With the Nazi occupation of France in 1940, the elder Schiffrin was dismissed because of his Jewish background in August 1940. This began a one-year odyssey for the Schiffrin family to the south of France where they came under sponsorship of Varian Fry, the famous American who was organizing the flight of Jewish and other endangered European artists and intellectuals out of France. The sponsorship was prompted by Gide's intervention, who sort of hovered over the Schiffrin family as a guardian angel for a large number of years. The family followed the refugee trail to Marseilles, Casablance, Lisbon and finally New York, arriving in August 1941. At critical junctures, Gide had provided support and money.

In 1948, and age 13, young Andre was sent back to France for a long stay. He stayed in Paris and later spent a lot of time in the south of France living in the Gide household. Schiffrin here reflects on the effects of the German occupation and the poverty of post-war France. His father never was able to return to his beloved Paris, mostly due to declining health. But also the exiles were not really wanted back. Jean Paul Sartre, who visited the Schiffrin family in New York in 1945, observed that most had been "forgotten." Andre visited the Gallimard publishing operations and Gaston Gallimard's grand apartment in the Palais Royale, but there is a lingering distaste that his father had not been invited back after the war. Schiffrin observes that the history of publishing during the Occupation was a "complicated one."

Schiffrin returned from France, continued on to Yale and then two delightful years at Cambridge University in England. He returned to a career in progressive politics and publishing.

Wednesday, February 9, 2011

Third Republic Lives - French ministers accept free travel

I thought I had great material for kicking off a new thread - The Third Republic Lives! Prime Minister Francois Fillon and Foreign Minister Michele Alliot-Marie have admitted taking some "free" travel and lodging to visit Tunisia and Egypt. This would have been keeping in the rich tradition of canoodling of the great Third Republic politicos as they careened towards total defeat in the 1930s.

Alas! I read the article in today's New York Times and all the "free" travel turned out to be sensible precautions and measures that a visiting minister should employ when visiting a foreign country. There are security concerns and these were pretty standard practices. Supposedly these were "embarassments." Looked sort of sensible to me.

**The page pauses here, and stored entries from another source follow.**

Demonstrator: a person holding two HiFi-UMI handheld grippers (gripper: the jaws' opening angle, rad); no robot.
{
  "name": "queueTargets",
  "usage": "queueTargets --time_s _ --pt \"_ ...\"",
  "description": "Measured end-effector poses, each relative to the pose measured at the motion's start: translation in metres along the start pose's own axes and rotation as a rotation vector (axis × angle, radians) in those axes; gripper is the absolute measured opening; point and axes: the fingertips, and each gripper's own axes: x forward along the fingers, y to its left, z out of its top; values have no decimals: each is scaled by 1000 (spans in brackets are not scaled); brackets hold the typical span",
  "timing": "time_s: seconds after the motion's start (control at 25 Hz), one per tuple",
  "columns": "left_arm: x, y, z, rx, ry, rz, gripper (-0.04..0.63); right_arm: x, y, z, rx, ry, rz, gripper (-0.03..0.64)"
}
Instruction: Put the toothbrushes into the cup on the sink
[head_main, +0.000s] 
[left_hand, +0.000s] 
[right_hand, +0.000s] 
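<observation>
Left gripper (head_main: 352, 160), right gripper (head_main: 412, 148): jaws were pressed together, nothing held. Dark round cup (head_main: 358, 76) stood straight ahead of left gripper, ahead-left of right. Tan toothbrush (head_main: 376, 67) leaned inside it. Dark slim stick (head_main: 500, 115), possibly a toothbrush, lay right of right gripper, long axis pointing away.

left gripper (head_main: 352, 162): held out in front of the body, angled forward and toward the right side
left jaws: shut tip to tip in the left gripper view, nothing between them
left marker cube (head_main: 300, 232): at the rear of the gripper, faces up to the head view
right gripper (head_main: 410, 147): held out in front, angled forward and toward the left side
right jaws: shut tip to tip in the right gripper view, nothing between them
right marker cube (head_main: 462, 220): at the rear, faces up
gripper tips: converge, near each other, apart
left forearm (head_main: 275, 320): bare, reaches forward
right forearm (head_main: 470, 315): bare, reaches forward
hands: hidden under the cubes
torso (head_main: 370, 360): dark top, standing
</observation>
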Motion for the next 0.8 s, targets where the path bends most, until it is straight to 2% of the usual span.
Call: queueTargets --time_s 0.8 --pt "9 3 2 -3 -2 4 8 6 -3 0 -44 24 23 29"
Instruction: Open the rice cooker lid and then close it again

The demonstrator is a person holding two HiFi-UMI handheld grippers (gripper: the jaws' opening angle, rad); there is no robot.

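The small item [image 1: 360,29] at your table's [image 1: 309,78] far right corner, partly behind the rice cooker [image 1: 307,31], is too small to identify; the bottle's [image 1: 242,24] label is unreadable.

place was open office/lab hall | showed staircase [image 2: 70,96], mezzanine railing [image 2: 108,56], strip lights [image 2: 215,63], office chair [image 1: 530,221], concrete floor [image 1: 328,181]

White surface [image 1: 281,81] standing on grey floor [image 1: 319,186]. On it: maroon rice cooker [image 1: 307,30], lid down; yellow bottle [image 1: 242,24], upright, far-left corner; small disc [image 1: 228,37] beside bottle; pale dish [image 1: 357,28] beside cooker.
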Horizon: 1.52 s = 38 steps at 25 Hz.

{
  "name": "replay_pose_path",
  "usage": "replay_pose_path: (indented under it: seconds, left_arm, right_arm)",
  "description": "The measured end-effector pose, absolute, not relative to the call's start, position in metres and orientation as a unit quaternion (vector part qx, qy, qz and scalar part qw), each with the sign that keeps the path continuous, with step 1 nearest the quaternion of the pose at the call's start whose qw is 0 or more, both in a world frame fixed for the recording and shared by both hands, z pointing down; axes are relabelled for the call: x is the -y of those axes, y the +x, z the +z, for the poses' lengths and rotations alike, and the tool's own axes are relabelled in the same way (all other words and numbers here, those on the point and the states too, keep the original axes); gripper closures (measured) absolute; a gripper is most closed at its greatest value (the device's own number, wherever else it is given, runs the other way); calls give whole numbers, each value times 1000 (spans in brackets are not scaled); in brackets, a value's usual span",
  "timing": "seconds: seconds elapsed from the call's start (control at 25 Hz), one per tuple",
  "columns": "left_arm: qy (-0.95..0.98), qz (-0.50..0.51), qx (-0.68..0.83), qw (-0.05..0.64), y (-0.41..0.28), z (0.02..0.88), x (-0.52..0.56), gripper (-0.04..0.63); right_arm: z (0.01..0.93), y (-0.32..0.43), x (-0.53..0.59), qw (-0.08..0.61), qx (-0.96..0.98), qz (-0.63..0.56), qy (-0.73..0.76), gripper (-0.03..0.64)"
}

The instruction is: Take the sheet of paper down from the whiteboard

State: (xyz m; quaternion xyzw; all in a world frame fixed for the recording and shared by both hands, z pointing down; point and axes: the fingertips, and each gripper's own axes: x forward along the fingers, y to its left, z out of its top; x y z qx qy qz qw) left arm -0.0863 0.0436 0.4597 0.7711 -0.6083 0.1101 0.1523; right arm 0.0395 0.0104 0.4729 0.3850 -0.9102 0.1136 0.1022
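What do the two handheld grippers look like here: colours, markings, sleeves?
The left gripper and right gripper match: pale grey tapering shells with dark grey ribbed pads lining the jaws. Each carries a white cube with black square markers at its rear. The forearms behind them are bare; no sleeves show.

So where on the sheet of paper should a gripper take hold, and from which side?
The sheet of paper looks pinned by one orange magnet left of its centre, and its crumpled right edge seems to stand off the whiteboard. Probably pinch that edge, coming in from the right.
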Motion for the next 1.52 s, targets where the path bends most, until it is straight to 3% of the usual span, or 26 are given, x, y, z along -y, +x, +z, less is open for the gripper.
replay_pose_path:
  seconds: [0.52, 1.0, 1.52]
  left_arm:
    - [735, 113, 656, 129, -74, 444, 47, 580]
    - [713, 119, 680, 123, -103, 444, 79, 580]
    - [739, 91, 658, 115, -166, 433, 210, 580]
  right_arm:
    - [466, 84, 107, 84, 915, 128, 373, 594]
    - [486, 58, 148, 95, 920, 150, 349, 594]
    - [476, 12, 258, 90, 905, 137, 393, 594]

Saved! Rather than not having a story here, President Sarkozy entered the fray and said henceforth ministers would stay in France for vacations. This is genuinely stupid. Ministers should be encouraged to go visit the world, particularly around the Mediterranean where two great cultures meet. I couldn't help thinking what Charles de Gaulle's response might have been, such as sticking the grand nose high up into the air and saying, "The state travels where it will." So, Sarko has once again come across as a pogo stick!